For several years I’ve been following the case in which Martin Gill, a gay man in Florida, sought to adopt two foster kids who’ve now been in his care for six years. His case was one of several that challenged a Florida law that specifically prohibited lesbians and gay men from adopting.
The prohibition dated from 1977 when it was enacted as part of Anita Bryant’s moral crusade. It was the only one of its kind in the country. Last fall a Florida appellate court ruled it constitutional. The government did not appeal that ruling.
On January 19, Gill finalized his adoption. In many ways this is the end of his (specific) story. And as you read the story, think about this: How many people can really object to this adoption? For six years Gill has been a parent for these boys. Does anyone really think it would be better to move them away from stability and constancy simply because Gill is gay?
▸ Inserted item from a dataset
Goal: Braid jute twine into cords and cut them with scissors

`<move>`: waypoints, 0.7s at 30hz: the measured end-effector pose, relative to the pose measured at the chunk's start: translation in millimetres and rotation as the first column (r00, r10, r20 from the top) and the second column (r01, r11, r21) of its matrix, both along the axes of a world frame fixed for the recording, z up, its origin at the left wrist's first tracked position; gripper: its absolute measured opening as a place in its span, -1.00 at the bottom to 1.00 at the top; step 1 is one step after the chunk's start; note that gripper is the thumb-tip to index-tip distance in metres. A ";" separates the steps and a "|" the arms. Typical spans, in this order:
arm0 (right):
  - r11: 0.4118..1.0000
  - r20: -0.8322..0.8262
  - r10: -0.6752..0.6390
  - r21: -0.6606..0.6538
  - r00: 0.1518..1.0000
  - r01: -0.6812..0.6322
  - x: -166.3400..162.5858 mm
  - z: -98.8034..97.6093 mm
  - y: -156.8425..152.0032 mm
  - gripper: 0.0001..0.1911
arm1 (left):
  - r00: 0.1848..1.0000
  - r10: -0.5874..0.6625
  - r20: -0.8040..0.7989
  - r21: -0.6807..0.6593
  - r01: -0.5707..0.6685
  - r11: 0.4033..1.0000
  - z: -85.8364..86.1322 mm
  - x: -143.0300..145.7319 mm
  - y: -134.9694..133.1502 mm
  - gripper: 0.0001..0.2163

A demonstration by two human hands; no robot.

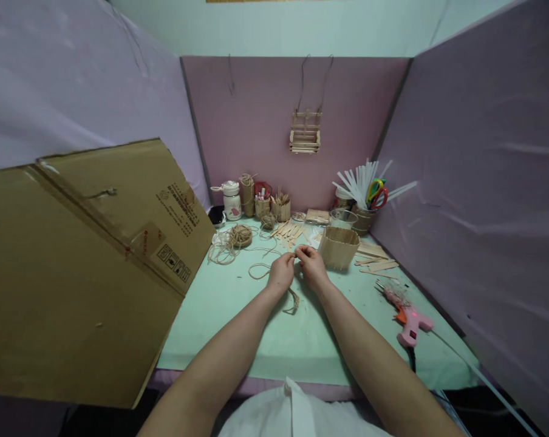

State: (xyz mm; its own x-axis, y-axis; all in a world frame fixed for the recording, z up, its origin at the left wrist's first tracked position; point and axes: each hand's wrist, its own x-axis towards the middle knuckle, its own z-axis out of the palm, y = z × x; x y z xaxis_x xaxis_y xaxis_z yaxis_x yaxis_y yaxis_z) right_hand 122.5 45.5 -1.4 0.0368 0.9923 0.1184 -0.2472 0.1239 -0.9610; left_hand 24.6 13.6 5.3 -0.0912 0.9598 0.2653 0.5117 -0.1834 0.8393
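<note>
My left hand point(281, 272) and my right hand point(311, 265) meet over the middle of the green table point(238, 328), fingers pinched together on a length of jute twine point(294, 300). The twine hangs below my left hand and loops on the table. A ball of twine point(238, 235) with loose strands lies to the far left of my hands. A small box made of wooden sticks point(339, 246) stands just right of my right hand. Loose wooden sticks point(289, 231) lie beyond my hands.
A large cardboard sheet point(78, 267) leans at the left. A pink glue gun point(410, 324) lies at the right. Flat sticks point(377, 258), a cup of white glue sticks and scissors point(368, 200), small jars point(256, 203) and a hanging stick basket point(305, 135) sit at the back.
</note>
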 end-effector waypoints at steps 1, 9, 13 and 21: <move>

It’s worth noting that while Gill’s case may be over, his partner cannot adopt the boys. That’s because Gill and his partner are not married (nor could the be recognized as such in Florida) and unmarried couples cannot jointly adopt in Florida. That married-couple-only restriction is fairly common and often seems to be enacted specifically to present same-sex couples from adopting. I’ll come back to this in a moment.
Anyway, for now the boys end up in a two-parent household where only one parent has legal rights. That’s not ideal, but this restriction wasn’t challenged in Gill’s case. (This is likely under the category heading “one thing at a time.”)
Now even as Gill’s specific case came to its end Rick Scott, the new governor of Florida, discussed the general issue of adoption by lesbians and gay people. He’s against it. I’m not entirely clear about the basis of his opposition, but he’s quoted as saying that he believes that only married couples should be allowed to adopt. Notice that this is consistent with the general trend I identified, which is to replace laws explicitly prohibiting lesbian/gay adoption with laws that turn on marriage, which just happens to rule out all lesbian and gay couples in the state. It also tightens the linkages between access to marriage and the status of lesbians and gay people as parents.
The juxtaposition of the two stories (which probably isn’t chance–I bet the finalization of the Gill adoption made news to which the governor’s response) is interesting. First, it’s another instance of the specific case (Gill’s) becoming the focus of a more general discussion (lesbian/gay adoption.) As I said, it’s hard to imagine you could whip up much distress at the prospect of Gill getting to adopt the two boys who have lived with him as his foster sons for so long. Thus, the specific case makes general opposition to lesbian/gay adoption more difficult. In other words, because the governor cannot plausibly talk about the Gill adoption as a bad thing, and he would have a hard time saying all adoptions by lesbians and gay men are bad.
Which leads me to a second interesting thing–the shift of focus from adoption by lesbians and gay men to adoption by unmarried couples. There’s a general topic where, in Florida at least, there isn’t a specific case to focus on yet. In the absence of a specific case it’s much easier to speak in generalities. And that’s what the governor is doing. Of course, this dynamic only solidifies my belief that many of those objecting to unmarried couples adopting are mostly thinking about lesbians and gay men adopting.